Faced with her reflection, she fell to dreaming, as she too often did. She saw herself in the center spotlight, surrounded by admiring fans and associates. They all loved her, all wanted to be near her, to talk to her, to listen, to touch.
“Mama.” Uneasy with Phoebe’s abrupt silence, Adrianne laid a hand on her shoulder. There were days when she lost touch like this and didn’t come out again for hours. “Mama,” she repeated, tightening her grip, afraid that Phoebe was traveling down that long tunnel into her own fantasies.
“What?” Phoebe surfaced, blinking, then smiled as she focused on Adrianne’s face. “My own little princess. You’re so grown-up.”
“I love you, Mama.” Fighting back tears, Adrianne wrapped her arms tight around her mother. In the past year Phoebe’s moods had become more and more like the roller coaster they had once ridden in Disneyland. A confusion of streaking highs and bottomless lows. She could never be sure whether Phoebe would be full of laughter and wild promises or tears and regrets.

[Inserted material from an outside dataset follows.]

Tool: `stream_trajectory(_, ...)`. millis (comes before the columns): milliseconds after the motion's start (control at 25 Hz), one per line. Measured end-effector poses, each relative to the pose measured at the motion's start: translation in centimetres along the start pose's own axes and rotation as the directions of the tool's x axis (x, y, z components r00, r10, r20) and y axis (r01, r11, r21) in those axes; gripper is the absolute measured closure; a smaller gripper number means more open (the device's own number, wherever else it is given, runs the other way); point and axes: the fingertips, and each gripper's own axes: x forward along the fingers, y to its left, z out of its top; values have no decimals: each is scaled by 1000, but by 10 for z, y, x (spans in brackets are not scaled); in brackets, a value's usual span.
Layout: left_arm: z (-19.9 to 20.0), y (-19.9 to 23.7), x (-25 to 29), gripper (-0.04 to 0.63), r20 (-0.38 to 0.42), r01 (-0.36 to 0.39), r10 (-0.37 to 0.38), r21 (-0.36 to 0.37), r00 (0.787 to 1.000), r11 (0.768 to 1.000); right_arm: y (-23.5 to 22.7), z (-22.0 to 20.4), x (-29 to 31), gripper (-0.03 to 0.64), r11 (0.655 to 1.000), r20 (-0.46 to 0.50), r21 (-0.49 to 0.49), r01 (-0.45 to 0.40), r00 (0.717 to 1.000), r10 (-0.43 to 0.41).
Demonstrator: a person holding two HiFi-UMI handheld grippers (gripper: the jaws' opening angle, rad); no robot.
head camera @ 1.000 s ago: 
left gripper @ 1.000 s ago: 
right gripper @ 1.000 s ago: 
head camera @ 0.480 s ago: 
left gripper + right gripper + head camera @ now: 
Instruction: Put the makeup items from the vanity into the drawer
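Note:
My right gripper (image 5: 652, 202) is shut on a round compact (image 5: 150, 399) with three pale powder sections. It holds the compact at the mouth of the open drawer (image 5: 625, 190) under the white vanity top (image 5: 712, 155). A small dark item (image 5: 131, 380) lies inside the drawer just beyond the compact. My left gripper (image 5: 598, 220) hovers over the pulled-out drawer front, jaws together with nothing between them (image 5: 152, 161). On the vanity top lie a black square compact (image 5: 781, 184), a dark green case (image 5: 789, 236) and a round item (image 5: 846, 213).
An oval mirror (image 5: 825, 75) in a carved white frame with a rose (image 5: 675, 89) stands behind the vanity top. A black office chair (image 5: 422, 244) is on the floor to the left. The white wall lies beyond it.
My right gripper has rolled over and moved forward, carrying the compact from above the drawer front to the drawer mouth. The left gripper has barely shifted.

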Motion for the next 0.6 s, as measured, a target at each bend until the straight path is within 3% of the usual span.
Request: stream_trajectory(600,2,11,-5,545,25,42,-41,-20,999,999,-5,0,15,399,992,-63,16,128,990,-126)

“I love you, Addy.” She stroked her daughter’s hair, wishing the color and texture didn’t remind her of Abdu. “We’re making something of ourselves, aren’t we?” She drew away and began circling the room, pacing, prowling, but never making progress. “In a few months we’ll be going to my premiere. Oh, I know it’s not as big a movie as this one, but these low-budget films are very popular. It’s like Larry says, I have to keep myself available. And with the publicity he’s planning …” She thought of the nude layout she’d posed for t
he week before. It wasn’t the time to tell Adrianne about it. It was business, she reminded herself as she twisted her fingers together. Just business.

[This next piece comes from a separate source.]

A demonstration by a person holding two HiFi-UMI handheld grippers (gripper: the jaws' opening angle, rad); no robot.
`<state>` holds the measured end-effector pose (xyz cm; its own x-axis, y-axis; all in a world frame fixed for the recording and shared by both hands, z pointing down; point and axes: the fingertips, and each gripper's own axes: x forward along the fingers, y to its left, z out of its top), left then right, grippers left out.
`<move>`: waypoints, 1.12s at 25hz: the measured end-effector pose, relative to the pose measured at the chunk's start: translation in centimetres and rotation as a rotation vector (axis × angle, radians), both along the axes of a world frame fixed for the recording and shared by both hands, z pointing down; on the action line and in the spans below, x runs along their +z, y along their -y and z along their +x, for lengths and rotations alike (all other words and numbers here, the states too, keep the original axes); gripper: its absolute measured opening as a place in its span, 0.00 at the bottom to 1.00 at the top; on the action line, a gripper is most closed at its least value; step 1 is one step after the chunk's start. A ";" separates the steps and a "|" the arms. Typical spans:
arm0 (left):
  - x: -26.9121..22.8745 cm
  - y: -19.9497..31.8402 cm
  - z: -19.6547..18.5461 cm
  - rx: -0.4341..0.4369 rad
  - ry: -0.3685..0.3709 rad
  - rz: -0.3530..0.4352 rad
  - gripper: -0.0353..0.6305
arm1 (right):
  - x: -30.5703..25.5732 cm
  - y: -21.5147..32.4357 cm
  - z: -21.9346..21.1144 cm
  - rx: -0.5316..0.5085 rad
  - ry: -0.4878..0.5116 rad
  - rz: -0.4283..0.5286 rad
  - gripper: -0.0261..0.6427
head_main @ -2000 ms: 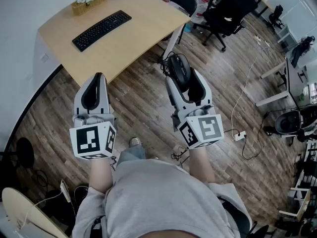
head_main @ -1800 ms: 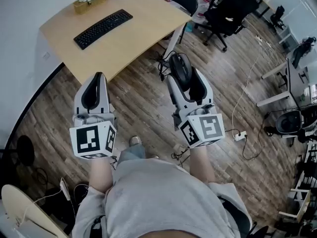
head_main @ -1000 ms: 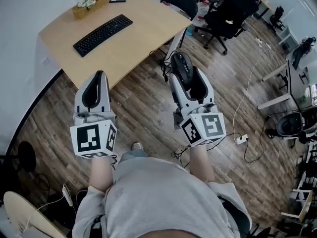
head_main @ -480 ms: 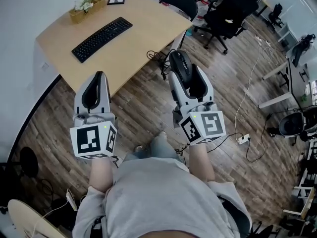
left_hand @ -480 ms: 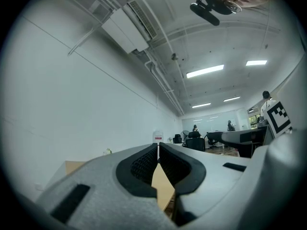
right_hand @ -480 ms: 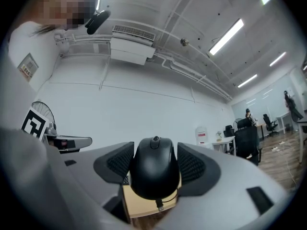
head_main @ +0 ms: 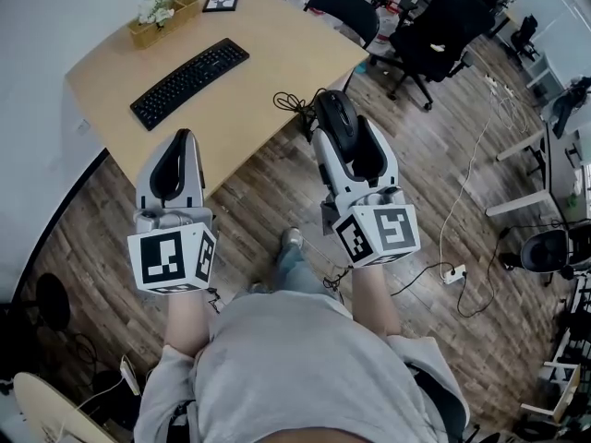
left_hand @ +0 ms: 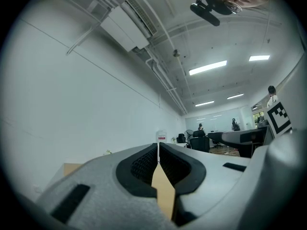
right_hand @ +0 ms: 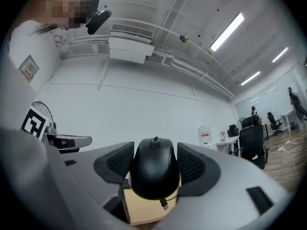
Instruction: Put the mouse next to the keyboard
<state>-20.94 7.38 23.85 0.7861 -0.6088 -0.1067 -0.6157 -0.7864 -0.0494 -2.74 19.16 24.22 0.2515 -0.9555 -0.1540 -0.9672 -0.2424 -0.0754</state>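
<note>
You've stepped closer: right gripper (head_main: 341, 129) jaws clamp the mouse (head_main: 334, 111) near the surface (head_main: 277, 49) edge, keyboard (head_main: 189, 72) well apart. Left gripper (head_main: 178, 148) jaws together, empty.

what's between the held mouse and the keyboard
Head view: bare desk top and a black cable tangle lie between the mouse and the keyboard.

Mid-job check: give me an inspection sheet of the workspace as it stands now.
Surface: wooden desk, bare space on both sides of the keyboard.
Job's things: black keyboard lies diagonally on the desk; black mouse is not on it yet.
Clutter: flower planter and picture frame at the far edge.
Grippers: left gripper shut, empty; right gripper shut on the mouse.
Cables: black tangle by the desk edge; white power strip on the floor.
Surroundings: wood floor, black office chairs.
</note>
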 end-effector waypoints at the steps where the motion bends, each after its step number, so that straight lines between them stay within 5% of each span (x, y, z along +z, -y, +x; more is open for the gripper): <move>1: -0.1 0.6 0.7 -0.004 -0.001 0.003 0.08 | -0.1 0.7 0.7 -0.005 -0.003 0.003 0.44; 15: -1.1 8.4 11.8 -0.090 -0.032 -0.002 0.08 | -1.3 9.7 12.8 -0.089 -0.022 0.014 0.44; 28: 0.0 11.5 17.4 -0.188 -0.025 -0.015 0.08 | -0.6 14.9 19.3 -0.187 -0.012 0.017 0.44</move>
<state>-3.54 -4.12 23.87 0.6553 -0.7466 -0.1147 -0.7530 -0.6577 -0.0212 16.58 4.26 23.63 0.0676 -0.9826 -0.1727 -0.9962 -0.0568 -0.0667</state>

“I’m sure it’s going to be a wonderful movie.” But the others hadn’t been, Adrianne reflected. The reviews had been insulting. She’d hated watching her mother embarrass herself on the screen, using her body instead of talent. Even now, after five years in California, Adrianne was aware that Phoebe had traded one kind of bondage for another.
“When the picture is a success, a big success, we’ll have that house on the beach I promised you.”
“We have a nice house.”
“This little place …” Phoebe glanced out the window at the struggling garden separating them from the street. There was no grand stone wall, no pretty gates, no lush lawn. They were on the fringes of Beverly Hills, on the fringes of success. Phoebe’s name had dropped to the B list of Hollywood’s important hostesses. Major producers no longer sent her scripts.
She thought of the palace she had whisked Adrianne away from and all its luxuries. It became easier as time went by to forget the limitations of Jaquir and remember the opulence.
“It’s not what I want for you, not nearly what you deserve, but rebuilding a career takes time.”
“I know.” They’d had this talk too many times before. “School’s out in a couple of weeks. I thought we might go to New York to visit Celeste. You could relax.”
“Hmm? Oh, we’ll have to see. Larry’s negotiating for a part for me.”
Adrianne felt her spirits sink. She didn’t have to be told that the part would be mediocre, or that her mother would spend hours away from home being manipulated by the men who’d chosen to exploit her body. The harder Phoebe tried to prove she could climb back on top, the faster she slipped toward the very bottom.
Phoebe wanted her house on the ocean and her name up in lights.